Fall arrives a little earlier than most anglers realize. If you pay attention to the weather, watch for cooler nights in mid- to late-August. As the days lengthen, it’s darker longer, and that promotes the cool down. Which makes September and October prime bass months. Work it right and you can have success with both species.

As water cools, weeds begin to recede. Small-lake largemouth, be it in shallower lakes or flowages, get the message – eat. You can be there when they start. Take a small flowage I fish. Two seasons ago, there were more bass by a bridge near the outlet in September than I ever remember. Cooler water, current-pushing food, and good cover grouped largemouth of all sizes. Fishing jigs around weeds, the deeper wood and concrete pilings provided a gangbuster day!

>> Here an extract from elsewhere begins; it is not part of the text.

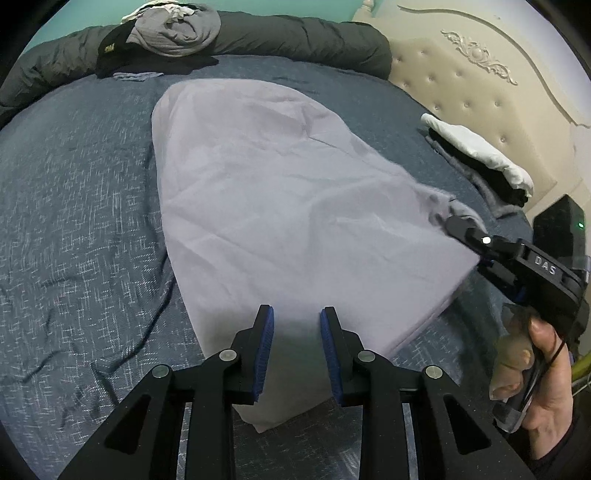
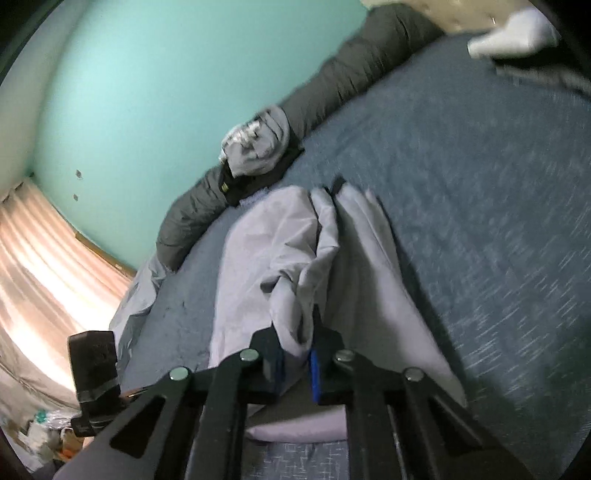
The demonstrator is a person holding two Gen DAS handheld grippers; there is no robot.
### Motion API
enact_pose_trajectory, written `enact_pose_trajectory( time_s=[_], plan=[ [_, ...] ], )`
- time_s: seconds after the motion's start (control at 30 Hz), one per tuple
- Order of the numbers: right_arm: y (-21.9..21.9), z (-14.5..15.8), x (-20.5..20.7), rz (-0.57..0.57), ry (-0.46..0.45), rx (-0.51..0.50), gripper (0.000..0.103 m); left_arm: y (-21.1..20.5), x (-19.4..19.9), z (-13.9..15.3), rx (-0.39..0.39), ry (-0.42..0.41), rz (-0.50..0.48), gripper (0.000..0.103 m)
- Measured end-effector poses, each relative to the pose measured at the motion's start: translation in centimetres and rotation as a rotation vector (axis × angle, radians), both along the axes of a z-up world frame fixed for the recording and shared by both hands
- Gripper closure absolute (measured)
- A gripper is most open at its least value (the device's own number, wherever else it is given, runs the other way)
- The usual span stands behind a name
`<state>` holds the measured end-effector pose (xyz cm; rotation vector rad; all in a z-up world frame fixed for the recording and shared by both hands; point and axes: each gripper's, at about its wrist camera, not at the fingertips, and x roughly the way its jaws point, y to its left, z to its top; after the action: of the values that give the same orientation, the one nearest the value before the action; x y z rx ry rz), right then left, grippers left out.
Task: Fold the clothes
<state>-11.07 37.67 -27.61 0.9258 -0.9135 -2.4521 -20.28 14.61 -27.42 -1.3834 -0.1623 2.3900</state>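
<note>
A lavender garment (image 1: 280,192) lies spread flat on the blue bedspread (image 1: 74,184), its near corner pointing toward me. My left gripper (image 1: 297,317) hovers over that near part, its blue pads (image 1: 266,332) apart with the cloth lying below the gap. At the garment's right edge my right gripper (image 1: 452,223) is shut on a bunched fold of it, held by a person's hand (image 1: 543,369). In the right wrist view the lavender cloth (image 2: 295,258) rises in a crumpled ridge into my right gripper (image 2: 297,339), pinched between its pads.
A loose heap of grey and white clothes (image 1: 173,33) sits on a dark rolled duvet (image 1: 314,37) at the far side. A folded stack with a white piece on top (image 1: 476,147) lies by the padded headboard (image 1: 480,74). Curtains (image 2: 44,266) hang left.
</note>
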Motion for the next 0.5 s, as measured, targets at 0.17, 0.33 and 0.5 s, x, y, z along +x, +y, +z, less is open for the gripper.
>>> enact_pose_trajectory(
  time_s=[0.17,0.33,0.5],
  plan=[
    [1.5,-1.4,0.9,-0.024,-0.058,-0.031,0.094,0.6,-0.1,0.1,-0.013,-0.014,-0.013,0.074],
    [3.0,-3.5,2.2,-0.089,-0.127,-0.055,0.094,1.2,0.0,-0.5,-0.036,-0.034,-0.029,0.074],
    [3.4,-4.7,2.3,-0.110,-0.177,-0.031,0.094,1.7,0.3,-1.3,-0.060,-0.045,-0.038,0.074]
  ],
)
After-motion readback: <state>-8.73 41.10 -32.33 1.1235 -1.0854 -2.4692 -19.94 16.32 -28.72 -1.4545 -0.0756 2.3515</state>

Spending time on the main flowage found holes and gaps as the weeds died. They provided places to cast and gave the fish time to see the baits and react. We could fish shallow crankbaits and spinnerbaits. If they failed, a switch to a weightless, weedless, five-inch Senko picked up the pace. Getting those down along the deeper weeds coaxed a bunch of bigger largemouth that wouldn’t chase the shallower baits.

As September progresses, rivers also cool and smallmouth that summer in shallow feeder streams start moving toward wintering areas. In our location, several tributaries empty into the Wolf River, giving access to deeper waters that provide the food and sanctuary that groups a lot of fish in smaller areas. They’ll continue biting into November, with October seeing the hottest action.

I was lucky to fish one of these feeders on a late September weekend one year, and hit a ton of fish showing up for the winter. We caught all of them in a stretch less than 30 yards from the feeder’s mouth. There were smallmouth from 12 inches to four pounds. Crankbaits, mostly brown and red crawfish patterns, were the game and the bite was literally nonstop on both days.

As the fish head toward deeper water, areas could sizzle one day and be empty the next. Good areas can host new groups regularly.

Find the deep holes and slow down. Dragging baits across bottom is the best retrieve. The menu includes jig baits like tubes, or flukes, stick worms and swing jigs with plastic beaver-style baits as trailers. Natural colors work best, but carry some colorful plastics, like bubble gum or chartreuse. I’ve seen fish ignore a green pumpkin tube then jump all over a brighter chartreuse color.

Keep your bass focus locked on September and October. You could experience days when you’ll be doing a lot more catching than just fishing.